On reaching the domicile of Mr Fitzgerald, and inquiring if he was at home, our friend was ushered into the presence of a most alarmingly spruce young gentleman, six feet high in his stockings, handsome enough to be a handsome man, and with a head of hair that awfully contrasted with the rather carroty wisp which lay between Charley and high heaven. To him, on questioning him fully as to his identity, he delivered the letter, and likewise the speech which he had been composing on the subject all the morning.
“This letter, sir,” quoth Charley, “was entrusted to my care by a very pretty girl, to whom I pledged myself that I would put it in the penny-post last night, but I was so cursedly tired, that, hang me if I ever thought of it; and so, to redeem my pledge, I have come to place it in your hands, Miss Bindon having some reason best known to herself for wishing it should reach you to-day.”

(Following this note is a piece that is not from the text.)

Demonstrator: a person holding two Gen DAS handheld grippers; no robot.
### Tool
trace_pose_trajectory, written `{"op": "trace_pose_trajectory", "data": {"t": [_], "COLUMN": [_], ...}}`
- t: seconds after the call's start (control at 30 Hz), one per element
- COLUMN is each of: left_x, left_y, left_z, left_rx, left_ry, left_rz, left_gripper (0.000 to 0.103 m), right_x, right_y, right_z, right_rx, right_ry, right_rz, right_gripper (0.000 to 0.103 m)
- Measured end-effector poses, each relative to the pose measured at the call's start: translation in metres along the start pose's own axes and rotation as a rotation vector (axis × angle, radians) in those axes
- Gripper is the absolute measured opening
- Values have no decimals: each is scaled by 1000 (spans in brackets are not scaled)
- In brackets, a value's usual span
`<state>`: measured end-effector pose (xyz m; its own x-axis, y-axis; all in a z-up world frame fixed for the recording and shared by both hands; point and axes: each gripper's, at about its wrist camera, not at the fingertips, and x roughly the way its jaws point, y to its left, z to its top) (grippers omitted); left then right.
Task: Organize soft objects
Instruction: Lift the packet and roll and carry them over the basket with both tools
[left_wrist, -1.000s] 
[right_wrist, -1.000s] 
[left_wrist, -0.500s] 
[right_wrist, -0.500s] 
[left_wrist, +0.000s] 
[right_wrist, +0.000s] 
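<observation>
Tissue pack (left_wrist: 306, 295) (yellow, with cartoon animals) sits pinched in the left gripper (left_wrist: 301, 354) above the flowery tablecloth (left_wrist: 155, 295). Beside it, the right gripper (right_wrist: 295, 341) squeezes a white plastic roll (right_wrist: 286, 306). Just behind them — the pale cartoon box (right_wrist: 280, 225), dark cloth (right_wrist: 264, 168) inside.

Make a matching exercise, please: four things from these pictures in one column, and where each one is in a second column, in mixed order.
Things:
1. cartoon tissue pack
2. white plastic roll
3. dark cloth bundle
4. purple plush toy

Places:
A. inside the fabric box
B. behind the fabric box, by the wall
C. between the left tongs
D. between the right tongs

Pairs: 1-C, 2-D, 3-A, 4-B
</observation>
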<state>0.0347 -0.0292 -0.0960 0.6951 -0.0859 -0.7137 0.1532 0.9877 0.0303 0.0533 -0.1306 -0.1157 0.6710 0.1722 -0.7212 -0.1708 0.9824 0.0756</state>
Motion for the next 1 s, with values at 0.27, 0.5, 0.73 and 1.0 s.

“Miss Bindon, did you say?” exclaimed the young man, looking very much like a personage who had been wakened out of a dream.
“Yes, sir, Miss Lucy Bindon,” answered Charley, and to prevent mistakes he added with rather a significant tone, “and a young lady, by the bye, in whom I take a very especial interest. You understand me?”
“Oh! perfectly,” stammered the young man in answer. “Somebody told me she was going to be married.”
“I don’t know how that may be, sir,” said Charley, with a sort of simpering consciousness; “but this at least I can say, that he’ll be a devilish lucky man who gets her.”
“Yes,” responded Mr Edward Fitzgerald, with a bitter sigh; “she is in truth a beautiful girl. Such animation!”
“And such a fine fortune!” continued Charley, rubbing his hands with triumph.
“Amiable, excellent, fascinating!” said the doleful Mr Fitzgerald; and a pause ensued of most lugubrious silence, during which his eyes were fastened on the letter, seemingly unconscious of the presence of its bearer.
“Excuse me,” said Charley at last; “you are impatient to read it, so I’ll be off. Good morning.”
The young man rose with all the amiability he could summon, and quitted the apartment with him to show him the way.
“Thunder and turf, sir!” ejaculated Charley; “is it out on the skylight you want to send me?” And, certainly, the direction in which the gentleman pointed would have led to some such exit.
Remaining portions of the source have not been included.